Principles of Agile Version Control: From OOD to TBD

Summary:
In this article, the authors discuss the principles of version control that help enable agile development. With an understanding of the principles of object-oriented design, as well as the principles of agile development, they can derive the principles of agile version control. We focus on the principles of object-oriented design (OOD) and how we can use them to derive corresponding version control principles for task-based development (TBD).

In this article, we discuss the principles of version control that help enable agile development. With an understanding of the principles of object-oriented design, as well as the principles of agile development, we can derive the principles of agile version control.

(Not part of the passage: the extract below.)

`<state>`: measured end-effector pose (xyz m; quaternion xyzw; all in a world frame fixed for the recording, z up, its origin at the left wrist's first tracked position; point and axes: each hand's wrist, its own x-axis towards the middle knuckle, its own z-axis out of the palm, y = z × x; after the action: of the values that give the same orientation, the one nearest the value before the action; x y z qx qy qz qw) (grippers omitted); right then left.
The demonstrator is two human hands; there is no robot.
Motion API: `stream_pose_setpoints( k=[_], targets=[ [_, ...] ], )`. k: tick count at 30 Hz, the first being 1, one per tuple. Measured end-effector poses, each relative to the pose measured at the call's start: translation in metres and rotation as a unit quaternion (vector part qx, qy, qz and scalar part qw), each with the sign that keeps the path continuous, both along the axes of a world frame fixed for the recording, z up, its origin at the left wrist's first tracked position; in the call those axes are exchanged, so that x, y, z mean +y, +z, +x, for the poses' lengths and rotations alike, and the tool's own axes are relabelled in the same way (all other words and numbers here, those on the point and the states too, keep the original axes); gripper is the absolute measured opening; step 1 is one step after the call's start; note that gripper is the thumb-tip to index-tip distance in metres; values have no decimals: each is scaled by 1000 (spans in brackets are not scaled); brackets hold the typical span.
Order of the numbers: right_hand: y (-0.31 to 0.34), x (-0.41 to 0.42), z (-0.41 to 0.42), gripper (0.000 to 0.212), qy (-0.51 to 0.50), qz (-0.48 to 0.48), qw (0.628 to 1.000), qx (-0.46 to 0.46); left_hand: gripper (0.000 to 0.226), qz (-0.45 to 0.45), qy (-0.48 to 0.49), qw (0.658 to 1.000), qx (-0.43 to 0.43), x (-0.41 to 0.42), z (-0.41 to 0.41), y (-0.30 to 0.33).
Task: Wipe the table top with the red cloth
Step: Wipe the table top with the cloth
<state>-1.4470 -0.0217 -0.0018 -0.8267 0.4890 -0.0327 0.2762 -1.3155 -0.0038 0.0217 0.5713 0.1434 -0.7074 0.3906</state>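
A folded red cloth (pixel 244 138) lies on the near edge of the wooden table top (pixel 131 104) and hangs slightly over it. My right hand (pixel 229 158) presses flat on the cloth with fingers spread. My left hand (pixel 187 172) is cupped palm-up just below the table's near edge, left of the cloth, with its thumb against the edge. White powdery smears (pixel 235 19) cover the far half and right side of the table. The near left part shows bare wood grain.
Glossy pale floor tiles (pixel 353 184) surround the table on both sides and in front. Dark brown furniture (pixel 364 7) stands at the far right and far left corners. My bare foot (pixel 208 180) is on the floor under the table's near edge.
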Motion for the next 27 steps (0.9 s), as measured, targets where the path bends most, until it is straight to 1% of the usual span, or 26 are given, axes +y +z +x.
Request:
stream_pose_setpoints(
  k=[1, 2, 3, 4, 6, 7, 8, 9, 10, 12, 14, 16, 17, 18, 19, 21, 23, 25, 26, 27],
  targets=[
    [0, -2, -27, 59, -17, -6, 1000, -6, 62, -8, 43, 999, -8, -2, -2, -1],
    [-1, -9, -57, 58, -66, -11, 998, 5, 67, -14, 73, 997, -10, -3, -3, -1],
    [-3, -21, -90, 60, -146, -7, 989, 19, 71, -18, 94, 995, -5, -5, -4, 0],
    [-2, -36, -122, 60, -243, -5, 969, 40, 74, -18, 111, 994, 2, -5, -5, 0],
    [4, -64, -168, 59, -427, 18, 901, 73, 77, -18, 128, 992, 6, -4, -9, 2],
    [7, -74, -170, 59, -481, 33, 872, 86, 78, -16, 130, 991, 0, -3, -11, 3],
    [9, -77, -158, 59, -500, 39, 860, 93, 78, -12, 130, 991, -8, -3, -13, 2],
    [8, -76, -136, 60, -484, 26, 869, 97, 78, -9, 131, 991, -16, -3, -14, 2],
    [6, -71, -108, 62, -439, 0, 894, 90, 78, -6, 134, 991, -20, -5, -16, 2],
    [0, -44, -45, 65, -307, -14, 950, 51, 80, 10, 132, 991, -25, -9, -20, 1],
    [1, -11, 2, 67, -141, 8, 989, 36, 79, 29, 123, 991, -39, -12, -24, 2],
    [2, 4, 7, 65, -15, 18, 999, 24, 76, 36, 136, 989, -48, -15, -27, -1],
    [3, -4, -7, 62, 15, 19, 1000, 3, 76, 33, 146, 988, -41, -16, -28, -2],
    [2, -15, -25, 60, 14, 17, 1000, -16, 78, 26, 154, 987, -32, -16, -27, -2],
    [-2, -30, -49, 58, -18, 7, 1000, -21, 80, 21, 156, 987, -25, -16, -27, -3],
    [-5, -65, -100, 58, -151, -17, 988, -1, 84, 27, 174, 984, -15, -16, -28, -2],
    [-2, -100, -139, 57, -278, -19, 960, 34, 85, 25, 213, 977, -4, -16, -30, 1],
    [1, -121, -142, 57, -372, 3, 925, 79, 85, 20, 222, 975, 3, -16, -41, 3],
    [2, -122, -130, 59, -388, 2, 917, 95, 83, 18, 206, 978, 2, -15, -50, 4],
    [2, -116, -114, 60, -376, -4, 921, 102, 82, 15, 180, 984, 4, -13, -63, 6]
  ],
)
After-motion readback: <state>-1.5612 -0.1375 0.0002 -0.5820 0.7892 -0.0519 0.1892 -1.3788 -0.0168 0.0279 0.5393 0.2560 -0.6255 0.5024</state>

We focus on the principles of object-oriented design (OOD) and how we can use them to derive corresponding version control principles for task-based development (TBD).

Symptoms of Poor Version Control

If agile and iterative development are always integrating, building and testing the software in very small increments, then how can we ever have stable baselines or codelines? How can we ever propagate fixes or enhancements from legacy releases to the current under-development release and make sure we aren't doing too much branching, merging and baselining? How can we make sure that the branching, merging and baselining that we are doing follows a simple, yet structured fashion that safeguards the integrity and reproducibility of the software without hindering productivity and development creativity?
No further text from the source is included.